WHAT YOU WILL DO = Type the listing below out again exactly. No images.
*** Block opens ***
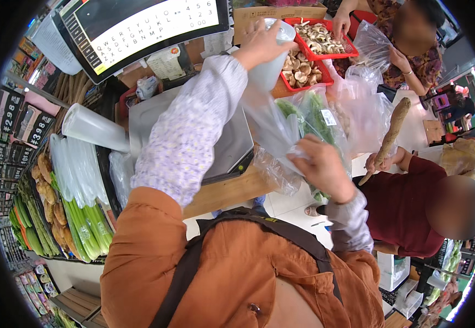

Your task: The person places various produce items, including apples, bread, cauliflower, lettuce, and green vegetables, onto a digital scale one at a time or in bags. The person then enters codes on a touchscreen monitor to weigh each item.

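My left hand (264,43) is spread across the upper part of an upright roll of clear plastic bags (262,76), holding it. From this roll a clear bag (268,123), blurred, stretches toward my right hand (323,166), whose fingers pinch its end. Behind the right hand lies a clear bag of leafy greens (317,115) with a printed label. The steel plate of a weighing scale (231,139) is beneath my left forearm, partly hidden by the sleeve.
Red baskets of mushrooms (319,39) stand beyond the roll, near a person's hand (341,25). Another person holds a long root vegetable (391,133) at right. A touchscreen (147,37) stands behind the scale. At left are another bag roll (94,127) and celery (88,229).
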Demonstrator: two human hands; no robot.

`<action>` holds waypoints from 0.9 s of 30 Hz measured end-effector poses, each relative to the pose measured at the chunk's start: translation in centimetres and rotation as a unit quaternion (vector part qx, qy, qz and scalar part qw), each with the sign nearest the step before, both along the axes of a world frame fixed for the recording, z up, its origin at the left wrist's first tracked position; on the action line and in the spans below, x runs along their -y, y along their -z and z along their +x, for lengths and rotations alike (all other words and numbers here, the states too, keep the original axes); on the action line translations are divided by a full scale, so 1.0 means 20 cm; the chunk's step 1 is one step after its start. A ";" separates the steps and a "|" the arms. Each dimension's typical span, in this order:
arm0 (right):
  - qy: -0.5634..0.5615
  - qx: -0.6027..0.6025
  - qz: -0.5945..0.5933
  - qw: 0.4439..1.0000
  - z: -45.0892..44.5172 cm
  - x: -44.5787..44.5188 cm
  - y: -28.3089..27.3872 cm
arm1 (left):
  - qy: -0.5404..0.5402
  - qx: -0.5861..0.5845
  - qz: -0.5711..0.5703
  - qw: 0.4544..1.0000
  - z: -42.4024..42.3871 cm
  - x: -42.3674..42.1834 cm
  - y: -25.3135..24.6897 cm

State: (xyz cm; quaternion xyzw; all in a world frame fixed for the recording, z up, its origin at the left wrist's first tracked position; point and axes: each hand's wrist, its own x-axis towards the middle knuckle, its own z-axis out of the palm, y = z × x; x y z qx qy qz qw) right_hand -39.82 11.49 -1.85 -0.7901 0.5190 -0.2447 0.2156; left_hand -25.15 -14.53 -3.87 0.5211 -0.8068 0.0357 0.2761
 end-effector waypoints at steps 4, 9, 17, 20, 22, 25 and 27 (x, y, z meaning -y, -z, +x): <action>-0.076 0.074 -0.102 0.989 -0.10 -0.06 -0.25 | 0.439 -0.190 0.255 0.840 0.19 -0.57 -0.23; -0.279 0.221 0.230 0.906 -0.11 -0.12 -0.45 | 0.437 -0.132 0.304 0.836 0.66 -1.16 -0.34; -0.131 0.378 0.307 0.864 0.02 0.08 -0.19 | 0.171 -0.355 0.442 0.806 1.24 -1.39 -0.39; -0.002 0.434 0.294 0.852 0.25 0.36 0.06 | 0.107 -0.308 0.326 0.887 1.43 -1.22 -0.17; 0.027 0.472 0.297 0.830 0.32 0.51 0.27 | 0.062 -0.278 0.265 0.921 1.51 -1.13 -0.05; 0.038 0.439 0.245 0.863 0.43 0.60 0.47 | -0.034 -0.127 0.200 0.971 1.60 -1.03 0.11; 0.057 0.409 0.247 0.877 0.46 0.66 0.53 | -0.054 -0.091 0.192 0.976 1.65 -0.95 0.21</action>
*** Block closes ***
ANSWER BOX =
Your task: The person places various produce items, including apples, bread, cauliflower, lettuce, and green vegetables, onto a digital scale one at a time or in bags. The person then enters codes on a touchscreen monitor to weigh each item.

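My left hand (264,43) is spread across the upper part of an upright roll of clear plastic bags (262,76), holding it. From this roll a clear bag (268,123), blurred, stretches toward my right hand (323,166), whose fingers pinch its end. Behind the right hand lies a clear bag of leafy greens (317,115) with a printed label. The steel plate of a weighing scale (231,139) is beneath my left forearm, partly hidden by the sleeve.
Red baskets of mushrooms (319,39) stand beyond the roll, near a person's hand (341,25). Another person holds a long root vegetable (391,133) at right. A touchscreen (147,37) stands behind the scale. At left are another bag roll (94,127) and celery (88,229).
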Demonstrator: two human hands; no robot.

`<action>` holds waypoints from 0.9 s of 30 Hz measured end-effector poses, each relative to the pose measured at the chunk's start: translation in centimetres and rotation as a unit quaternion (vector part qx, qy, qz and scalar part qw), each with the sign nearest the step before, both along the axes of a world frame fixed for the recording, z up, its origin at the left wrist's first tracked position; on the action line and in the spans below, x runs along their -y, y along their -z and z along their +x, for lengths and rotations alike (all other words and numbers here, the states too, keep the original axes); on the action line translations are divided by a full scale, so 1.0 means 20 cm; the chunk's step 1 is one step after its start. A ";" separates the steps and a "|" the arms. Each dimension's typical span, in this order:
arm0 (right):
  - qy: -0.5634..0.5615
  - qx: -0.6027..0.6025
  - qz: -0.5945..0.5933
  - qw: 0.4439..1.0000
  - z: -45.0892..44.5172 cm
  - x: -44.5787..44.5188 cm
  - y: -28.3089..27.3872 cm
arm1 (left):
  - qy: -0.5404..0.5402
  - qx: -0.5861..0.5845
  - qz: -0.5711..0.5703
  - qw: 0.4544..1.0000
  - z: -42.4024..42.3871 cm
  - x: -42.3674..42.1834 cm
  - y: -25.3135..24.6897 cm

State: (xyz cm; quaternion xyzw; all in a world frame fixed for the recording, z up, its origin at the left wrist's first tracked position; point and axes: each hand's wrist, its own x-axis towards the middle knuckle, its own z-axis out of the palm, y = z × x; x y z qx qy qz qw) right_hand -39.82 11.49 -1.85 -0.7901 0.5190 -0.2447 0.2156; left_hand -25.15 -14.53 -3.87 0.5211 -0.8068 0.0357 0.2761
 end-effector waypoints at steps 4, 9, 17, 20, 22, 25 and 27 (x, y, z meaning -y, -z, +x): <action>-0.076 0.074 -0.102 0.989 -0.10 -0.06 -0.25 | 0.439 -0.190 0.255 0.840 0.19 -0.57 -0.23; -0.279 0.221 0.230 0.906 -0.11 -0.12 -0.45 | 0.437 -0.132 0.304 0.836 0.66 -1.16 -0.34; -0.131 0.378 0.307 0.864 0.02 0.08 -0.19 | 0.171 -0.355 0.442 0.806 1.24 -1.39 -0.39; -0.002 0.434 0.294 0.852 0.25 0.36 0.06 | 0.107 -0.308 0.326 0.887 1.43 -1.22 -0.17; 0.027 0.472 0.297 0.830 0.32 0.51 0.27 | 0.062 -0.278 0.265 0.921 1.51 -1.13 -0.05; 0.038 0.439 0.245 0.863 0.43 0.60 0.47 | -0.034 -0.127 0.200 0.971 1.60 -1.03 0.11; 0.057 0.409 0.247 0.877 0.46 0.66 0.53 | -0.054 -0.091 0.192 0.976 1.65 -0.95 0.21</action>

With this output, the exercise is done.